Alopecia Shouldn’t Be A Punchline, But It Should Get More Attention

What You Need To Know About Alopecia.People are talking about the condition after an Oscars ceremony joke about Jada Pinkett Smith’s hair. Here’s what everyone should keep in mind.

The biggest moment from the Oscars on Sunday put Jada Pinkett Smith’s alopecia front and center, when Best Actor winner Will Smith slapped comedian Chris Rock after a joke about Pinkett Smith’s shaved head.

Pinkett Smith has spoken openly about her experience with alopecia, recalling the “terrifying” moment she first begin losing “handfuls of hair.” The condition is why she began shaving her head, and still does.

Alopecia is often incredibly misunderstood and underdiscussed, even though it affects millions of people. Here’s everything you need to know:

What is alopecia?

Alopecia refers generally to hair loss in parts of the body that usually have hair. As the American Academy of Dermatology Association explains, there are generally three types:

  1. Alopecia totalis: When a person loses all hair on the scalp.
  2. Alopecia universalis: When a person loses all hair on their body, which is very rare.
  3. Alopecia areata: When a person develops patchy baldness somewhere on their body, including the scalp, beard area, eyebrows, eyelashes, armpits, inside the nose, or ears. Alopecia areata is an autoimmune disease (more on that below).

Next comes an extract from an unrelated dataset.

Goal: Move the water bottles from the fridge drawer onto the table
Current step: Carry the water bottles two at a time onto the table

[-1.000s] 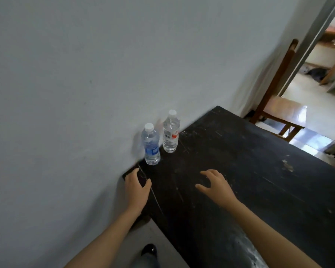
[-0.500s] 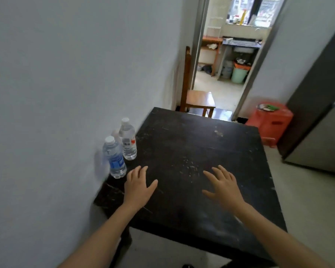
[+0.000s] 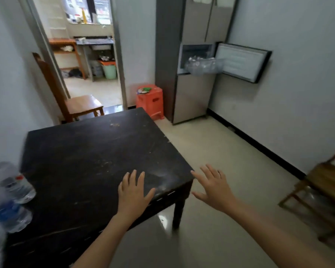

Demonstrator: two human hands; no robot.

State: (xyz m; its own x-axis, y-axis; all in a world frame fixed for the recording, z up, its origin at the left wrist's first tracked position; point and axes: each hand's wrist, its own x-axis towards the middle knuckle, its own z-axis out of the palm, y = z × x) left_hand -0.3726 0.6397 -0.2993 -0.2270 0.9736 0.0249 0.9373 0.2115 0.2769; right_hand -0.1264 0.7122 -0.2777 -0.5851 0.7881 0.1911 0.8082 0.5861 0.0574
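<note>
Left hand (image 3: 132, 192): fingers straight and spread, palm down over the near right corner of the dark surface (image 3: 81, 157), holding nothing; contact with the surface cannot be confirmed. Right hand (image 3: 214, 187): fingers extended, empty, positioned past the surface edge, above the floor.

Two bottles stand at the left edge of the surface, both blurred: the red-labelled bottle (image 3: 16, 183) and, nearer the camera, the blue-labelled bottle (image 3: 10, 214).

The fridge (image 3: 191, 97) stands well apart across the room. Its drawer (image 3: 203, 64) is pulled out and contains clear bottles. An orange stool (image 3: 150, 101) sits just beside the fridge.
</note>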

For people with alopecia, baldness tends to be the only symptom, and their bald patches are smooth. There are other underlying conditions that may lead to hair loss — from thyroid disorders to cancer treatments — but that’s not the same as when hair loss is the primary diagnosis.

What causes alopecia?

It depends! Alopecia areata is an autoimmune condition, in which a person’s immune system attacks their hair follices leading to anything from a few quarter-sized patches to much greater baldness. It’s not totally clear what causes the immune system to act that way, but experts think it’s probably a combination of genetic and non-genetic factors.

As the Cleveland Clinic says: “Alopecia areata is an unpredictable disease. In some people, hair grows back but falls out again later. In others, hair grows back and remains. Each case is unique.”

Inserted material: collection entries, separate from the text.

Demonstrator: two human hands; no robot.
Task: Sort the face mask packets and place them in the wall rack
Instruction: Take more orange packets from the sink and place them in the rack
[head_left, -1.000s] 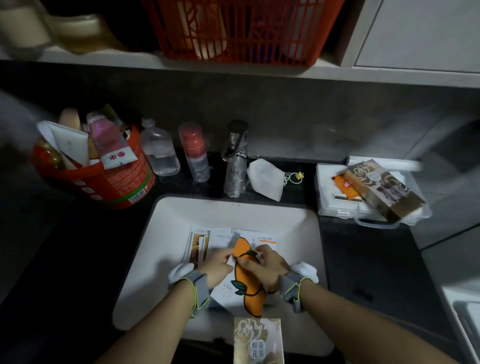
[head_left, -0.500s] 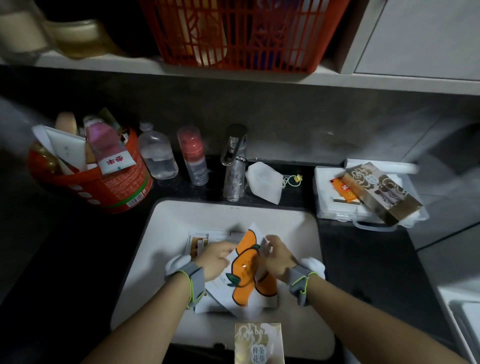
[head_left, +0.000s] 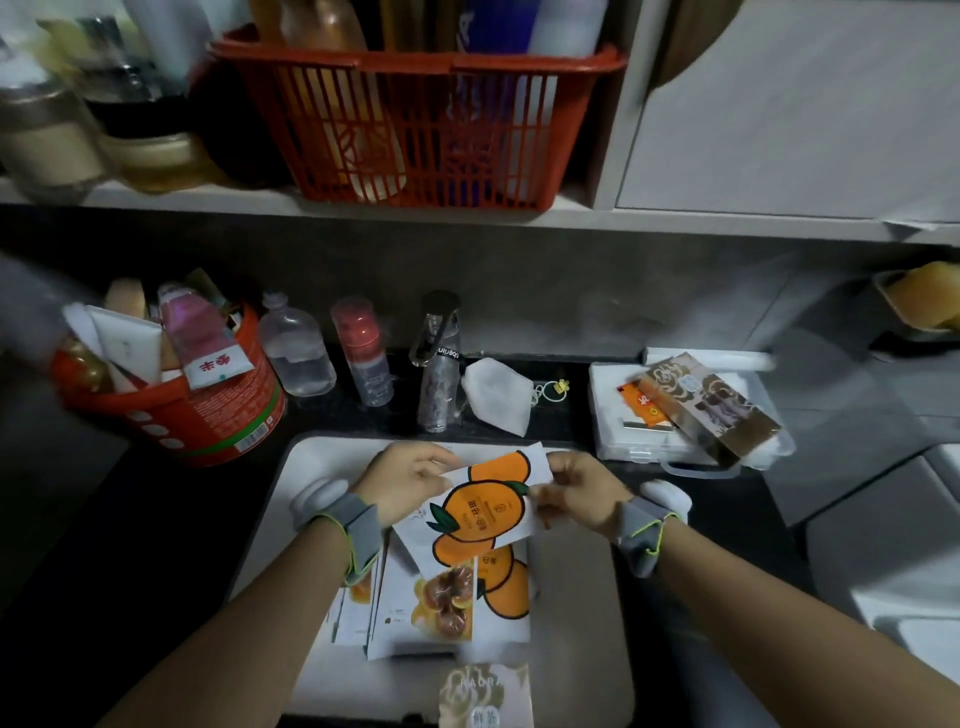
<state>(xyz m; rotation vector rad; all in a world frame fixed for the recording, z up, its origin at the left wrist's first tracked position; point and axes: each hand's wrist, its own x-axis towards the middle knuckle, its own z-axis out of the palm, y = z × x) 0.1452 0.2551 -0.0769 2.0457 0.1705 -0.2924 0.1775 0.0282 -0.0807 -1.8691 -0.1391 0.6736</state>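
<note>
One orange packet (head_left: 483, 512) was pinched by left hand (head_left: 410, 480) and right hand (head_left: 579, 493) above the sink (head_left: 571, 623); other packets (head_left: 441, 603) were stacked beneath.

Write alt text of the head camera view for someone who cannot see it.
The left hand and right hand hold an orange-printed packet above a pile of packets lying in a white basin. A red basket sits on the shelf above; a red bucket of toiletries stands at left.

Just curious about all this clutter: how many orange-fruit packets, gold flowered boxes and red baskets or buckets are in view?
Orange-fruit packets: 2 (held packet, packet in sink pile)
Gold flowered boxes: 2 (right box, near box)
Red baskets or buckets: 2 (basket, bucket)
Total: 6
</note>
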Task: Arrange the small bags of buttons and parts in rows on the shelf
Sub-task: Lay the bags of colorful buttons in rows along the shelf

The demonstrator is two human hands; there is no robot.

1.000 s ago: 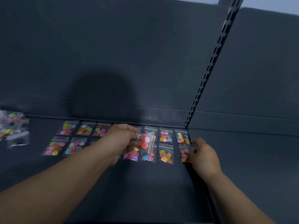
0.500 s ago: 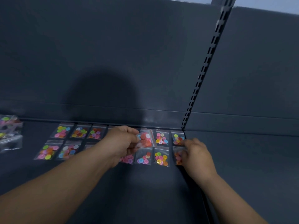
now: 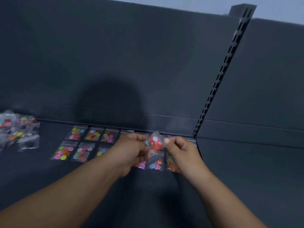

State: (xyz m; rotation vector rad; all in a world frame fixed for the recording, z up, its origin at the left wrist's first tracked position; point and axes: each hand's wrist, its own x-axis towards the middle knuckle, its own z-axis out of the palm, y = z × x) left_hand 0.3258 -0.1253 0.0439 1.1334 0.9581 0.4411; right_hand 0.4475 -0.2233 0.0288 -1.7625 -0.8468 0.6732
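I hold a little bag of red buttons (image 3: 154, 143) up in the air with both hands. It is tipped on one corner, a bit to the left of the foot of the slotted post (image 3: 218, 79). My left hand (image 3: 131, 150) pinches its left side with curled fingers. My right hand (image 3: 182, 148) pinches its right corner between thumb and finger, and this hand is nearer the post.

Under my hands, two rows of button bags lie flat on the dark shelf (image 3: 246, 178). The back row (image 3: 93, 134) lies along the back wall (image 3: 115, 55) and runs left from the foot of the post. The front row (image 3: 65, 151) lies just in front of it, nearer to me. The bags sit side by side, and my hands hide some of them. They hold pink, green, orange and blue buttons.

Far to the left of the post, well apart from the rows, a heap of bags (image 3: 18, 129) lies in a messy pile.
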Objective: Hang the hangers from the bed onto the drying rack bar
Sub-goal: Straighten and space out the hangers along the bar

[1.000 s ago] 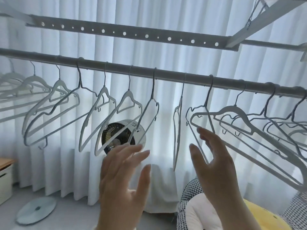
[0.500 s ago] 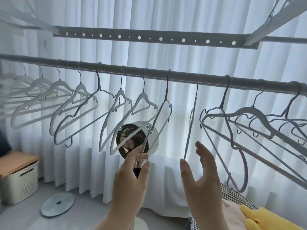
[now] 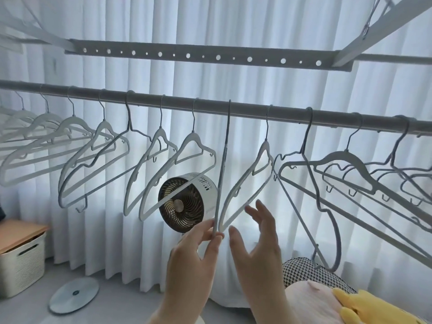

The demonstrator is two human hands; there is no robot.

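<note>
A grey drying rack bar (image 3: 233,111) runs across the view with several pale hangers hooked on it. One thin grey hanger (image 3: 223,164) hangs edge-on at the middle. My left hand (image 3: 194,260) pinches its lower tip between thumb and fingertips. My right hand (image 3: 257,249) is just right of it with fingers spread, beside the lower corner of the neighbouring white hanger (image 3: 245,185); whether it touches that hanger is unclear. The bed (image 3: 311,288) shows at the lower right.
A perforated upper rack rail (image 3: 205,54) runs above the bar. A round fan (image 3: 187,202) stands behind the hangers before white curtains. A lidded basket (image 3: 21,260) sits at the lower left, a round base plate (image 3: 74,294) on the floor, a yellow plush (image 3: 374,307) on the bed.
My view swung left and the hangers slid right in frame. My left hand rose and took the edge-on hanger's lower tip in a pinch; my right hand stayed open beside it.
</note>
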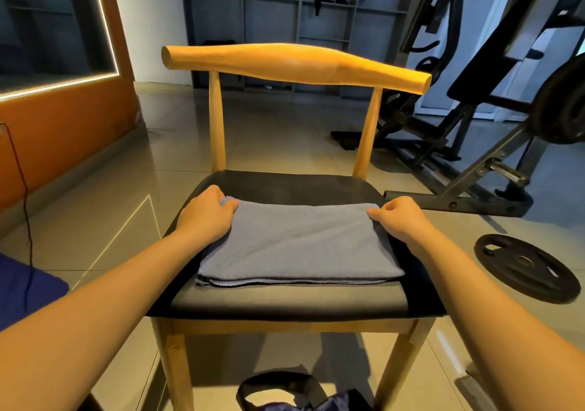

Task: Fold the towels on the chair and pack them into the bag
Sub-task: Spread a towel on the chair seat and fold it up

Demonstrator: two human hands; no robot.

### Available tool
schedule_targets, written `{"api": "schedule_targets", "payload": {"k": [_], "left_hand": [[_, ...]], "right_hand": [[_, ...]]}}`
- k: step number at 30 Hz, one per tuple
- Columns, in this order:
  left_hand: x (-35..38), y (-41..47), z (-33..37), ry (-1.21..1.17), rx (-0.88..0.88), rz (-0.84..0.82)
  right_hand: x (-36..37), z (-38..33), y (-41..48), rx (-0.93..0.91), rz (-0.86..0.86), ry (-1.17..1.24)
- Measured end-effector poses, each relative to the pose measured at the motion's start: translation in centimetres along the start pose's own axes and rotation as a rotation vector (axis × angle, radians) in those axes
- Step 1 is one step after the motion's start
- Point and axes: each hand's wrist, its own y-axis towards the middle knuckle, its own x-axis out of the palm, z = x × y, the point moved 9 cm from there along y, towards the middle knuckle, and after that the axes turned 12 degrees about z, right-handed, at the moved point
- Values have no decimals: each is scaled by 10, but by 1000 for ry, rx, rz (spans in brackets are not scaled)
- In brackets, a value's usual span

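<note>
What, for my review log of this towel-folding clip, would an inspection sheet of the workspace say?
Surface: black chair seat on a wooden frame, carrying the towel.
Job's things: grey-blue towel, folded flat on the seat; bag on the floor in front of the chair, only partly in view.
Clutter: weight plate flat on the floor right of the chair.
Grips: left grip pinches the towel's far left corner; right grip pinches its far right corner.
Cables: thin dark cable hanging at the left by the orange wall.
Surroundings: weight bench right, grey shelves behind, tiled floor.
</note>
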Motion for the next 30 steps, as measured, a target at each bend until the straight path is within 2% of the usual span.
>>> {"api": "schedule_targets", "payload": {"k": [3,8,11,13,15,17,19,21,23,26,28,30], "left_hand": [[-9,0,-2,-11,28,42],[-7,-9,5,100,113,85],[-14,-10,22,277,279,96],[-13,-19,41,327,450,11],[-4,-41,57,272,578,-176],[10,-65,55,304,632,-382],[18,-76,42,407,630,-499],[16,-75,25,469,596,-518],[9,-70,13,506,544,-493],[0,-60,0,453,429,-432],[-12,-47,-4,363,394,-304],[-20,-38,-6,280,319,-229]], "right_hand": [[-3,7,3,-10,-1,-81],[3,6,3,-86,75,-244],[-5,-5,1,-138,117,-236],[-12,-26,-6,-287,202,-283],[-4,-55,-24,-513,177,-282],[21,-72,-50,-726,-16,-276],[50,-59,-70,-792,-228,-427],[57,-33,-71,-712,-306,-576],[47,-16,-68,-650,-279,-587],[22,-9,-62,-589,-99,-571],[3,-9,-54,-514,96,-547],[-11,-8,-49,-371,146,-474]]}}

For other people, however, hair loss does not stem from autoimmune issues. Plenty of factors can play a role, including hairstyles that pull tightly, stress and damaging hair treatments. Nutritional deficiencies can cause alopecia, as can hormonal changes or even stressful life events. Hereditary-patterned baldness is common, too.

In many cases, it is not clear to a person experiencing alopecia — or their health care provider — why hair loss has occurred. Pinkett Smith, for example, has said medical tests have been unable to reveal the cause of her hair loss, suggesting she likely does not have the autoimmune version of the condition. She has said she believes it may be related to stress.

How common is it?

Estimates suggest that 1 of every 500 to 1,000 people in the United States have alopecia areata. It affects men and women equally, though it most commonly presents in adolescence or early adulthood. A 2018 study found that Black and Hispanic women are more likely to experience alopecia areata than white women.

Pinkett Smith is far from the only public figure who has opened up about alopecia. Democratic Rep. Ayanna Pressley of Massachusetts has been candid about her experience, as has actor Viola Davis.

Male and female pattern baldness are the most common types of alopecia. An estimated 30 million women and 50 million men in the U.S. have this type of hair loss.

What are treatments for alopecia?

Alopecia areata cannot be cured, but there are treatment options.

One common option is corticosteroids, which are anti-inflammatory drugs that may be given orally, as an ointment, or injected into the scalp.

Minoxidil (which in the U.S. goes by the brand name Rogaine) may also help stimulate hair growth, as can the prescription medication finasteride (Propecia) for men.

Doctors might also consider certain medications used to treat other autoimmune conditions.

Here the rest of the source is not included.